In a zoom lens such as zoom lens 120, the value of transverse magnification .beta. due to the second lens group G2 and any lens groups downstream thereof, will vary as a function of the focal length state (i.e., as a function of the "zoom position"). For this reason, a constant amount of movement .DELTA.x of first lens group G1 will not produce a constant amount of movement .DELTA.x' of image plane IP. Rather, the amount of movement .DELTA.x of image plane IP will vary as a function of the focal length state. It is thus useful to define the ratio K1W=.DELTA.x'/.DELTA.x, which is the ratio of the amount of axial movement .DELTA.x' of image plane IP with respect to the amount of movement .DELTA.x of first lens group G1 when in the extreme wide-angle state. The ratio K1W represent an "image plane movement index" for first lens group G1 when in the extreme wide-angle state.
Likewise, it is useful to define the ratio K1T=.DELTA.x'/.DELTA.x, which is the ratio of the amount of axial movement .DELTA.x' of image plane IP with respect to the amount of axial movement .DELTA.x of first lens group G1 when in the extreme telephoto state. The ratio K1T represents an image plane movement index for first lens group G1 when in the extreme telephoto state.
With reference now to FIG. 7, conventional adjustment method for zoom lens 120 is carried by "zooming adjustment," which is an asymmetrical adjustment. This method involves exploiting the difference between the image plane movement indices K1W and K1T and the elimination of the positional misalignment d between the actual image planes IPW.sub.2 and IPT.sub.2. In zooming adjustment, first lens group G1 is made to move by an amount .DELTA.x such that the relationship indicated in Formula (9) holds: EQU .DELTA.x(K1t-K1w)=d (9)
Zooming adjustment by moving first lens group G1 by an amount .DELTA.x makes it possible to cause the actual image planes IPW.sub.2 and IPT.sub.2 to coincide at image plane IP. However, there will still be a positional misalignment D between image plane IP and the reference image plane IPR following zooming adjustment. In the conventional adjustment method, the positional misalignment D between the image plane IP and reference image plane IPR is adjusted by what is called "back adjustment." This involves changing the thicknesses of washers (not shown) that define the location of the mounting reference plane (not shown). This back adjustment is equivalent to making the entire zoom lens 120 move forward or backward along optical axis A.
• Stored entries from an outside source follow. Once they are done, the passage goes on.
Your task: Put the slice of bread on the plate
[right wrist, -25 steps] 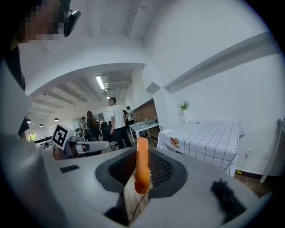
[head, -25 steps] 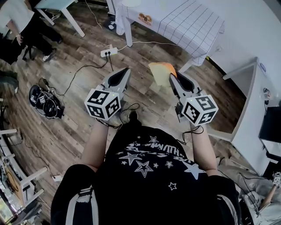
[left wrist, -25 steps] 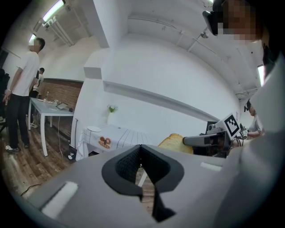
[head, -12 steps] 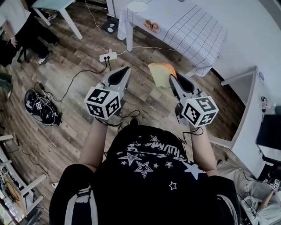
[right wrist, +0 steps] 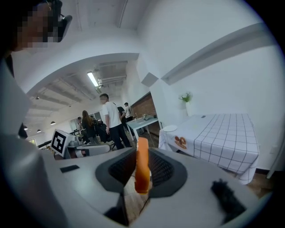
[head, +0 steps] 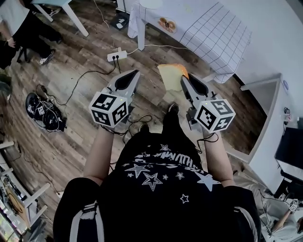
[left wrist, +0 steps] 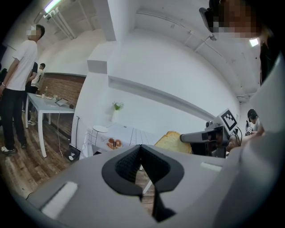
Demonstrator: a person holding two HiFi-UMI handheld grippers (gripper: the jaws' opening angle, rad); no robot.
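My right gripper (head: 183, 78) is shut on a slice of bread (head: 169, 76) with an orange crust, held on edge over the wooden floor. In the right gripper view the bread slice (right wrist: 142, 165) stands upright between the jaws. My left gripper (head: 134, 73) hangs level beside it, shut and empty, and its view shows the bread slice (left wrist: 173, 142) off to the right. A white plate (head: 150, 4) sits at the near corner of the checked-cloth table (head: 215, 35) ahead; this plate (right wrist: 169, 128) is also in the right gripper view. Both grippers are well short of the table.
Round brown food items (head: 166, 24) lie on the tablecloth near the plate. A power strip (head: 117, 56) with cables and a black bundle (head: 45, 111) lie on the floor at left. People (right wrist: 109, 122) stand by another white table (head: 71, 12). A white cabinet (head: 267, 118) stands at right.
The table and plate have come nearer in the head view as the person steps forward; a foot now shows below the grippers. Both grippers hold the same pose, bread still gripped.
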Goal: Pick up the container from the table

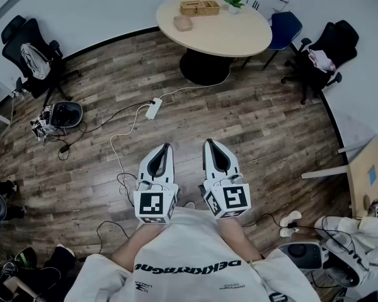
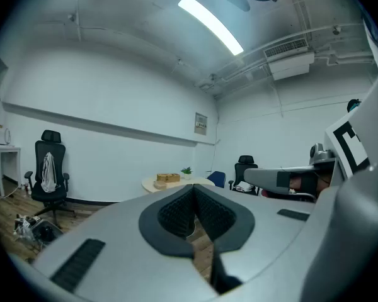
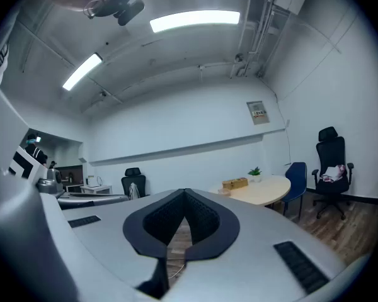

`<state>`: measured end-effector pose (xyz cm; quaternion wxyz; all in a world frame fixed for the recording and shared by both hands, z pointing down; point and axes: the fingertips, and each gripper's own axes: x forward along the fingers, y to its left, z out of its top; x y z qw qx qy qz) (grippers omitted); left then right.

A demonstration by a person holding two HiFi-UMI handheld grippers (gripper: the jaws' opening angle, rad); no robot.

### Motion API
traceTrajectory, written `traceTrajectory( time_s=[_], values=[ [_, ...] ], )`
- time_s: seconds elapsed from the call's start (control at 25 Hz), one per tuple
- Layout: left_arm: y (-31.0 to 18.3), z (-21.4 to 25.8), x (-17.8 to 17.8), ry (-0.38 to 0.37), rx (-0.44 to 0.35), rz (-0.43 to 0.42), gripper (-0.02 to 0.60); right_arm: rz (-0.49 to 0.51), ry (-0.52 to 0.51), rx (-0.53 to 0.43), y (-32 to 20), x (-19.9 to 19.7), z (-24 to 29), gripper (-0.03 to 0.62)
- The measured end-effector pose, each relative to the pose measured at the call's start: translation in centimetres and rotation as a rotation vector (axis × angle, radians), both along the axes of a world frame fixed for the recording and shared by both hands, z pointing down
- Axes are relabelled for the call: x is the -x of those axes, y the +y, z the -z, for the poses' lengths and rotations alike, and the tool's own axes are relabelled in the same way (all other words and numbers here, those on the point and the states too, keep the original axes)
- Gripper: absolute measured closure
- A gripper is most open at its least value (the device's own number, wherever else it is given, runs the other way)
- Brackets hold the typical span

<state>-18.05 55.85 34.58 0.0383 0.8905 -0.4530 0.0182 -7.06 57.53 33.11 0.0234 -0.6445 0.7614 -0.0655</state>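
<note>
Container (image 1: 183, 22) on far counter (image 1: 239, 38), well out of reach; left tongs (image 1: 167, 146) and right tongs (image 1: 208, 142) closed, empty, probably parked for the walk.

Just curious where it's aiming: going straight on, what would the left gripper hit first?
Probably the round table. The left gripper, shut and empty, points level across open wooden floor toward it. Whether it would strike the rim or pass just over the top is unclear from these views.
</note>
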Motion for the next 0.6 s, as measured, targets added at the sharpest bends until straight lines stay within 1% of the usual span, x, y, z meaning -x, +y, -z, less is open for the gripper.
traceTrajectory(
  time_s=[0.2,0.4,0.6],
  values=[
    [0.8,0.0,-1.7,-0.007,0.002,0.011,0.565,0.02,0.0,0.0,0.9,-1.7,0.0,0.562],
    [1.6,-1.0,-2.9,-0.017,0.01,0.024,0.565,0.041,-0.005,0.017,1.8,-2.9,-1.3,0.562],
    [0.6,-1.8,-4.1,-0.024,0.024,0.015,0.565,0.034,-0.012,0.045,0.8,-4.3,-2.3,0.562]
  ],
)
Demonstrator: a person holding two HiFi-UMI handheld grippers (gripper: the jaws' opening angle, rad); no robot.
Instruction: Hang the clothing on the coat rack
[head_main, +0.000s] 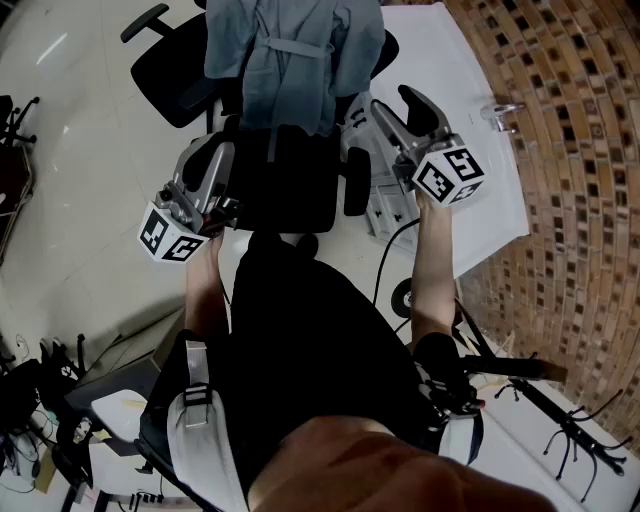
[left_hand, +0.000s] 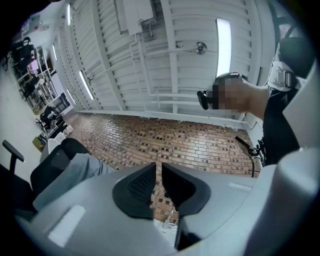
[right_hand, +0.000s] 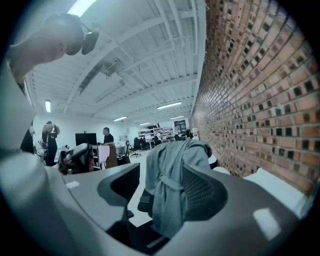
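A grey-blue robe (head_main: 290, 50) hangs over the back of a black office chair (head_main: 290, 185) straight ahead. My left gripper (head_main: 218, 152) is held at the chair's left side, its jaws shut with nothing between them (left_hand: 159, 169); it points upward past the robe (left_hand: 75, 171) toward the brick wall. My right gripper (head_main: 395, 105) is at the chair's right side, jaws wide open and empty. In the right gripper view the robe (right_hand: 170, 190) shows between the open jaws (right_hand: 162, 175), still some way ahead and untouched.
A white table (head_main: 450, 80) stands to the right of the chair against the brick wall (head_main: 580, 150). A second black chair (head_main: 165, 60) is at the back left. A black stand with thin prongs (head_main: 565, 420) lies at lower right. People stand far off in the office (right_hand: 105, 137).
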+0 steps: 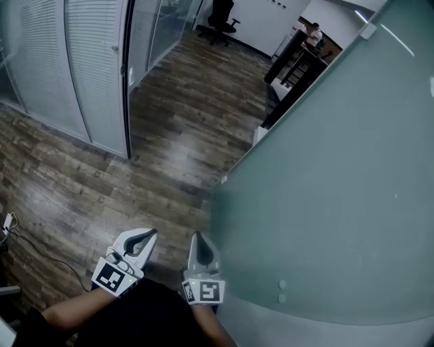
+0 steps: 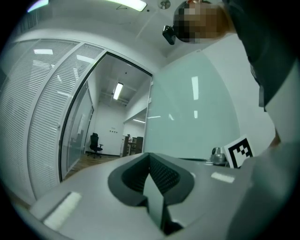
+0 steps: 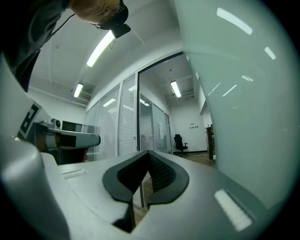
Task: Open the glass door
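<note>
The frosted glass door (image 1: 332, 196) fills the right of the head view, swung at an angle, with the corridor floor showing past its left edge. Two small round fittings (image 1: 281, 291) sit low on the pane. My left gripper (image 1: 150, 234) and right gripper (image 1: 196, 237) are side by side at the bottom, both shut with nothing between the jaws, just left of the door's near edge. In the left gripper view the jaws (image 2: 150, 158) point level at the doorway, the glass door (image 2: 197, 117) to their right. The right gripper (image 3: 149, 154) also shows the glass door (image 3: 243, 93) close on its right.
A glass partition with white blinds (image 1: 74, 68) and a dark frame post (image 1: 126, 74) stand on the left. Wood floor (image 1: 183, 129) runs ahead to an office chair (image 1: 220, 17). A dark desk (image 1: 295, 64) and a person (image 1: 314, 34) are far right. A cable (image 1: 20, 234) lies at left.
</note>
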Motion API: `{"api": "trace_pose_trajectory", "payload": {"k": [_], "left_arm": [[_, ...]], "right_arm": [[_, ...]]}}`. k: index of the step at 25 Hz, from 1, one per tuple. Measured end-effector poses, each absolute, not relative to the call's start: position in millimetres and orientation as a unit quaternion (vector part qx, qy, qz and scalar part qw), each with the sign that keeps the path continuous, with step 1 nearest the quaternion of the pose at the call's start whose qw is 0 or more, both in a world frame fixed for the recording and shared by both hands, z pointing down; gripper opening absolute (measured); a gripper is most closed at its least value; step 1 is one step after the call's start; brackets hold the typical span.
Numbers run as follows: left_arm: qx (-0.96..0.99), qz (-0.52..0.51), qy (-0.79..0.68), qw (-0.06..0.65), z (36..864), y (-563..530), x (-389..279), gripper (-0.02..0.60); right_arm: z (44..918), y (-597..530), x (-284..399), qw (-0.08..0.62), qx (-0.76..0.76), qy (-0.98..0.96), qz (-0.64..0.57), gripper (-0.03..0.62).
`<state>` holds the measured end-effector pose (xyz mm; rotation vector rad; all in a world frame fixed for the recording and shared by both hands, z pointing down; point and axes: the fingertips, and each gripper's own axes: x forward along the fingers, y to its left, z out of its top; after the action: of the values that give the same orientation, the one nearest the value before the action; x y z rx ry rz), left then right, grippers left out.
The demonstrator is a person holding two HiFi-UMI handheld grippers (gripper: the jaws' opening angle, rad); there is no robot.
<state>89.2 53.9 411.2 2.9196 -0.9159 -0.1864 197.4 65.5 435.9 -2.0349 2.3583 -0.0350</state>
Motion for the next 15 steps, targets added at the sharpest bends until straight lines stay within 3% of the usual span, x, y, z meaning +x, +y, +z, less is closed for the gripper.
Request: {"api": "trace_pose_trajectory", "payload": {"k": [6,15], "left_arm": [[0.941,-0.078,-0.325,0.046,413.9,29.6,73.1,0.0],[0.949,-0.075,-0.3,0.054,422.2,28.2,100.6,0.0]], "right_arm": [[428.4,39.9,175.8,0.01,-0.628,0.779,0.001,0.0],[437.1,44.0,202.2,-0.004,-0.651,0.759,-0.002,0.0]]}}
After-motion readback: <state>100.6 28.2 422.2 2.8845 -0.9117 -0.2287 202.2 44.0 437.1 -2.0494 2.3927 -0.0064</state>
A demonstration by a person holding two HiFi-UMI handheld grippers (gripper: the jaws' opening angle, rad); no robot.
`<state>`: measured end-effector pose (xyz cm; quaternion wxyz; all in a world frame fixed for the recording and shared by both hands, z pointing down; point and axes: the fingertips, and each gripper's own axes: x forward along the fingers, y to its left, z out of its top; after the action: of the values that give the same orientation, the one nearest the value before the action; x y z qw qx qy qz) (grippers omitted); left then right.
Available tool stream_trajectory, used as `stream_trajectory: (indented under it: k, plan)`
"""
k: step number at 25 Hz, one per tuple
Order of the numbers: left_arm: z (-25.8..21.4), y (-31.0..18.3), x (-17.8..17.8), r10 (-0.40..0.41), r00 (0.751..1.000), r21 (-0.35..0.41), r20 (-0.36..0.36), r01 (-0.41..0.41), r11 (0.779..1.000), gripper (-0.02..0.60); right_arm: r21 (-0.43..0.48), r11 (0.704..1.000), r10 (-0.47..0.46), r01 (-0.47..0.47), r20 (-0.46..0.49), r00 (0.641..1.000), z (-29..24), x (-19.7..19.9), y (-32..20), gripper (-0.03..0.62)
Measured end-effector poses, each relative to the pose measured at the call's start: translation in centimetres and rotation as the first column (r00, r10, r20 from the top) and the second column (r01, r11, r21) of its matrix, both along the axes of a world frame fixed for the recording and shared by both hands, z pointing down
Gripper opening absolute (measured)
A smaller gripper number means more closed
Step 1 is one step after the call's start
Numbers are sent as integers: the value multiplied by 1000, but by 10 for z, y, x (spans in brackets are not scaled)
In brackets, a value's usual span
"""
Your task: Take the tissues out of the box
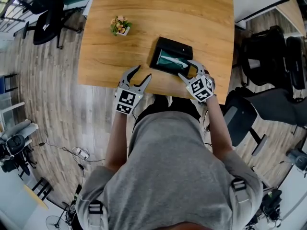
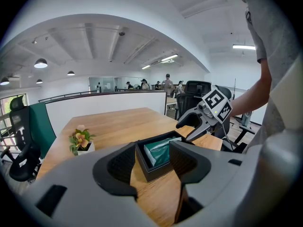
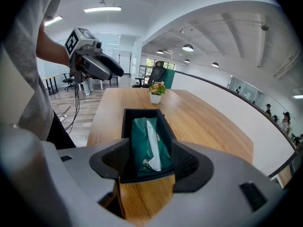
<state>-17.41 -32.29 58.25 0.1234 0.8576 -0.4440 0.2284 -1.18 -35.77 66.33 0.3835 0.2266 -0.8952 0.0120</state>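
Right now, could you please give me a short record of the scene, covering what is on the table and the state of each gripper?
Surface: wooden table
Box: black box, open-topped, near the table's front edge
Contents: green tissue pack inside the box, white tissue showing at its slot
Other item: small potted flower, apart from the box
Left gripper: open, empty, beside the box
Right gripper: open, at the box's near end, gripping nothing
Status: tissues not yet taken out

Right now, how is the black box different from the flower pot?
The black box is big and holds a green tissue pack; the flower pot is small, white and holds flowers. The box lies near the person; the pot stands farther off. Both sit on the table.
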Motion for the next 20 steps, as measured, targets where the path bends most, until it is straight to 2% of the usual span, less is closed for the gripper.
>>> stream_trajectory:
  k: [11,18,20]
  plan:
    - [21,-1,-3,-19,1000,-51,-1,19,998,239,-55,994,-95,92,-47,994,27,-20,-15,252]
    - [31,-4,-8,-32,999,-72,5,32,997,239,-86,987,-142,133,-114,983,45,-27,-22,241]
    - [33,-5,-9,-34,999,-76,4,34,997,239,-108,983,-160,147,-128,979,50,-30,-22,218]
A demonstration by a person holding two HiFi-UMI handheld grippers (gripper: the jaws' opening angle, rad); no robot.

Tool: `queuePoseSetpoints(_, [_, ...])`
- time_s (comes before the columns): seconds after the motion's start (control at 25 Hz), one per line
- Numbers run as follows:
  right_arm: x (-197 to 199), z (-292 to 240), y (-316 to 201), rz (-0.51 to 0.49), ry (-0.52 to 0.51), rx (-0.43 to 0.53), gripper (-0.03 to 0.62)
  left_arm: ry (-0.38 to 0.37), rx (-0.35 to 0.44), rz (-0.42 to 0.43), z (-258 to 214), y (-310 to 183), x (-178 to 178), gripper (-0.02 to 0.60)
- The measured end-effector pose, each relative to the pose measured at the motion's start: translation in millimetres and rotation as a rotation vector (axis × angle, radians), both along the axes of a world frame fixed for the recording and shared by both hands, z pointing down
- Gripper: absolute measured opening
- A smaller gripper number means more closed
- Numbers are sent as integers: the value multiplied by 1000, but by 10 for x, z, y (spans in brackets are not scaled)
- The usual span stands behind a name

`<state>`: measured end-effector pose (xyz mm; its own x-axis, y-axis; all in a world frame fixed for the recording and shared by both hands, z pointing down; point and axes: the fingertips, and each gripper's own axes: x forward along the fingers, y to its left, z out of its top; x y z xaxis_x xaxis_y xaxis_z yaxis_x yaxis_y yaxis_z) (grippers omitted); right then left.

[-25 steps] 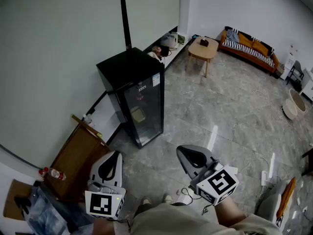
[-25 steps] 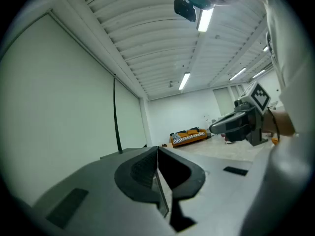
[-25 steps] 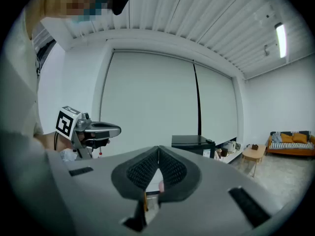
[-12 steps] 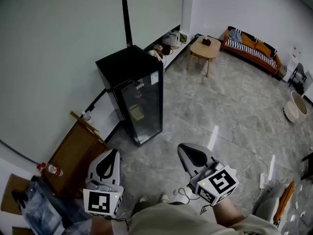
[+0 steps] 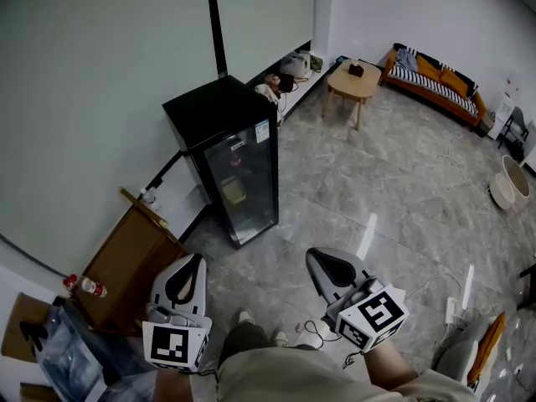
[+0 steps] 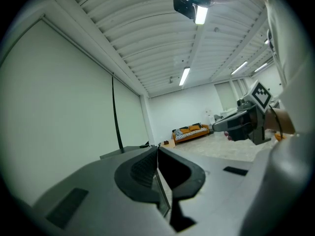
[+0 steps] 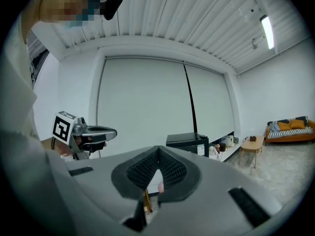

In video cameras and electronic still cameras employing solid-state image sensors such as CCDs, it is desirable to be able to reduce the size of the zoom lens to keep up with the increasing miniaturization of the image sensor. However, with conventional zoom lenses, the lens barrel needs to be large enough to allow for a mechanical cam mechanism, such as described above. Accordingly, it has been difficult to achieve a suitably small zoom lens with a mechanical cam suitable for a video camera, electronic still camera, or the like employing ever-smaller solid-state image sensors.
With solid-state image sensors such as CCDs, individual differences arise in the distance between the mounting reference plane of the solid-state image sensor package and the reference image plane of the solid-state image sensor itself (i.e., this distance will vary from sensor array to sensor array). This makes it necessary to perform zoom lens adjustment after the image sensor package has been securely arranged on the zoom lens. In this case, with the conventional zoom lens adjustment method using measuring apparatus 70 employing collimator 100 and mirror 90 (See FIG. 4), the image sensor is securely arranged at the location at which mirror 90 would need to be installed. Thus, to date, it has not been possible to determine the locations of the actual image planes when in the extreme wide-angle and extreme telephoto states, making conventional adjustment of the zoom lens impossible.